From the data underneath, reproduce exactly the stretch that begins at the line with "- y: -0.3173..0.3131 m" and ends after the line with "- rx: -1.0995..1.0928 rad".

Data in this exercise Block Start

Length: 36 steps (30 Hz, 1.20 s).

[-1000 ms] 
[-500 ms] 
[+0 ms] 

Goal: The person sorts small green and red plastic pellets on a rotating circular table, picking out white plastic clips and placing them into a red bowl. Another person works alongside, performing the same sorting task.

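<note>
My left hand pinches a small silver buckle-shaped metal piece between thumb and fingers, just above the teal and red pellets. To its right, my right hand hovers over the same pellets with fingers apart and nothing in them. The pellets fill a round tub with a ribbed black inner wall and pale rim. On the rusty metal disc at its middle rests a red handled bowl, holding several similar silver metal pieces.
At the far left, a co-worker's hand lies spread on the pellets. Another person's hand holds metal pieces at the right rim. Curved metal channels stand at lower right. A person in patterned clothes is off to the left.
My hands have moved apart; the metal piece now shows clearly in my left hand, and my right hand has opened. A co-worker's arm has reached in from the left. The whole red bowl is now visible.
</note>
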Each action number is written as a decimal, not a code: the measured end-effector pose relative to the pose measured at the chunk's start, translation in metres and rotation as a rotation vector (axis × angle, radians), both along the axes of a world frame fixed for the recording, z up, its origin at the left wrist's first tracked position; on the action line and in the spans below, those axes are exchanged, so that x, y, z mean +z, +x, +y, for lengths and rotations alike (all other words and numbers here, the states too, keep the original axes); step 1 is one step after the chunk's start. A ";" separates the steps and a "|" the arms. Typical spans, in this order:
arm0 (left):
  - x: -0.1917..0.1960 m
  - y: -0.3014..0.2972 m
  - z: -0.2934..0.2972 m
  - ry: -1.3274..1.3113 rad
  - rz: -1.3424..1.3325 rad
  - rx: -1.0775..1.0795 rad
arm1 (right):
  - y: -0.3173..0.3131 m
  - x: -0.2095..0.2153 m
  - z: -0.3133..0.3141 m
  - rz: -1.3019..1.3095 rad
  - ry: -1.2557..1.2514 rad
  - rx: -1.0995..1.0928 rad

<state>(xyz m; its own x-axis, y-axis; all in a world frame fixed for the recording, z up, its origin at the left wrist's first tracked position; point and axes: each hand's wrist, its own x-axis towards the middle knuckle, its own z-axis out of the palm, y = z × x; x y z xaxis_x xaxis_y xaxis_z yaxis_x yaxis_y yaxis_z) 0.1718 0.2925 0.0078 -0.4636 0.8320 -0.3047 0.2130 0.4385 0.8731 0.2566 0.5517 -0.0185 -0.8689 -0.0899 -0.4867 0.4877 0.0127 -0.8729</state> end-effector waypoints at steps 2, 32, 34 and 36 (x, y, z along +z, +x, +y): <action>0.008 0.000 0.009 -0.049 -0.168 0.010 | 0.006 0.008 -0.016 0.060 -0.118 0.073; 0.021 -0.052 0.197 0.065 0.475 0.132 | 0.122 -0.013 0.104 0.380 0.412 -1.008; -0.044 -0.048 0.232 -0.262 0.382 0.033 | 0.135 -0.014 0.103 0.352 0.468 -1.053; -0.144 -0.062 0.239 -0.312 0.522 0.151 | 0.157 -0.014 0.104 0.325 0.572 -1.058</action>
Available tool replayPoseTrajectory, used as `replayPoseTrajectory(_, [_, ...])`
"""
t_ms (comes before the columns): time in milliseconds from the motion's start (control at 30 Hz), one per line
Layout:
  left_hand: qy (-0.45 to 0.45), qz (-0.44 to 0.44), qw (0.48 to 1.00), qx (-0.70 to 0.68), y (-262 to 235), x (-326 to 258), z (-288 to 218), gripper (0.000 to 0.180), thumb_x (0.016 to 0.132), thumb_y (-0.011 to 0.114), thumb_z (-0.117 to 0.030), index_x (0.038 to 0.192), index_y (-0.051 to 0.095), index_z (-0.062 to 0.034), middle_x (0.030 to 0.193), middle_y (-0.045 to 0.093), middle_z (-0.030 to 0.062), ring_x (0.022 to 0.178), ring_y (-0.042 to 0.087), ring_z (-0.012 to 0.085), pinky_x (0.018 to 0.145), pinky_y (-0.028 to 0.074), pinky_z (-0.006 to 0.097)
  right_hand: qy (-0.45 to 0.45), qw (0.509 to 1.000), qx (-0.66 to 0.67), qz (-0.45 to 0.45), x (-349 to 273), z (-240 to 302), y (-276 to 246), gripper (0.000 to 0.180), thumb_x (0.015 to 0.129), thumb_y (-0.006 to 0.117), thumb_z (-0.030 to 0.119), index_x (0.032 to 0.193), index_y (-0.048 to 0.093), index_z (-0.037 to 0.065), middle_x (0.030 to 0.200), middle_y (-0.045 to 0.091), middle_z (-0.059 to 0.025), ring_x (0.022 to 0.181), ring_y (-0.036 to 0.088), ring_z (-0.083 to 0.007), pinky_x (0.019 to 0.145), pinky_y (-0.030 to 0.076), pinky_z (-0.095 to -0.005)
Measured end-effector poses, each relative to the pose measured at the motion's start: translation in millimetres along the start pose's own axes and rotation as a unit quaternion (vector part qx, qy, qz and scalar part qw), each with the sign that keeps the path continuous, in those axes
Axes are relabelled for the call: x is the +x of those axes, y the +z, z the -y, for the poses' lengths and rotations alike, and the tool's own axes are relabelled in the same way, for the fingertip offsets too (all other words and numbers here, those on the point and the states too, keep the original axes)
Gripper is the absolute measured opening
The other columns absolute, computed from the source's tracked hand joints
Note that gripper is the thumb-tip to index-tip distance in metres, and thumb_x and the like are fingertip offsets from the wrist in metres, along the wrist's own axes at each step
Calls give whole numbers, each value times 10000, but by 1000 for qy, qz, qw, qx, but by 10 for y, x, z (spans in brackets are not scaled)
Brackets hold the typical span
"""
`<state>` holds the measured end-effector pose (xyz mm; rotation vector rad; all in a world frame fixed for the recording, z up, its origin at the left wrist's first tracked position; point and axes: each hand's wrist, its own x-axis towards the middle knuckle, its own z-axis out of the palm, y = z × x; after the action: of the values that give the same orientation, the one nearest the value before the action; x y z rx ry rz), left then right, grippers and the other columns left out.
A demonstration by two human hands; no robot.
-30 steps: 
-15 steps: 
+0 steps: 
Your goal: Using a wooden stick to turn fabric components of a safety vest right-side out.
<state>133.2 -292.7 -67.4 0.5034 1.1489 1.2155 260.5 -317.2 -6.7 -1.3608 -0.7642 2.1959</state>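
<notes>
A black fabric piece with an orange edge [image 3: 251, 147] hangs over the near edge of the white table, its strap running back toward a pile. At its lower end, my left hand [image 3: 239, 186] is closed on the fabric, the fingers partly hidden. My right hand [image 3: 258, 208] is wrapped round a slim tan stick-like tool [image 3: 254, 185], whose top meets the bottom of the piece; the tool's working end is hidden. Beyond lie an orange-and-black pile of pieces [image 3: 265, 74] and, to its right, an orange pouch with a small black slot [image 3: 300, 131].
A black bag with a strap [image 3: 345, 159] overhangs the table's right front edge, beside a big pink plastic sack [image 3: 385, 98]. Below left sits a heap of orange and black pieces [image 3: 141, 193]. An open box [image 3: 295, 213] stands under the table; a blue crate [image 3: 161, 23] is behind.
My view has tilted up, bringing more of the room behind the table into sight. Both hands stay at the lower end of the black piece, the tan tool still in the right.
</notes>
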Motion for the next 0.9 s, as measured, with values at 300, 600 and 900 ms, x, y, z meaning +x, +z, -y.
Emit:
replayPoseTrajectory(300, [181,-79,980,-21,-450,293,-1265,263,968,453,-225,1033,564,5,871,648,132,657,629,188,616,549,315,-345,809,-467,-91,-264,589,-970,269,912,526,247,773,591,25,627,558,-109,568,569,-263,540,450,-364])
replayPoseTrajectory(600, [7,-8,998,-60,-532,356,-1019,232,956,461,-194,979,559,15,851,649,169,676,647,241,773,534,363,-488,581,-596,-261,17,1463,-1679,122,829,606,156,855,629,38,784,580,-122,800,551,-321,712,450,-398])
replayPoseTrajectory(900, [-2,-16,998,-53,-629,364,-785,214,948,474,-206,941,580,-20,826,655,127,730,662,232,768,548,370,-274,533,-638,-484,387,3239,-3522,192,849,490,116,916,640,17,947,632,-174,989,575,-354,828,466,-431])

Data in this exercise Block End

■ Answer to the problem:
  - y: -0.3173..0.3131 m
  - x: -0.2095..0.2153 m
  - z: -0.3133..0.3141 m
  - rz: -1.3019..1.3095 rad
  - ry: -1.2557..1.2514 rad
  - rx: -1.0995..1.0928 rad

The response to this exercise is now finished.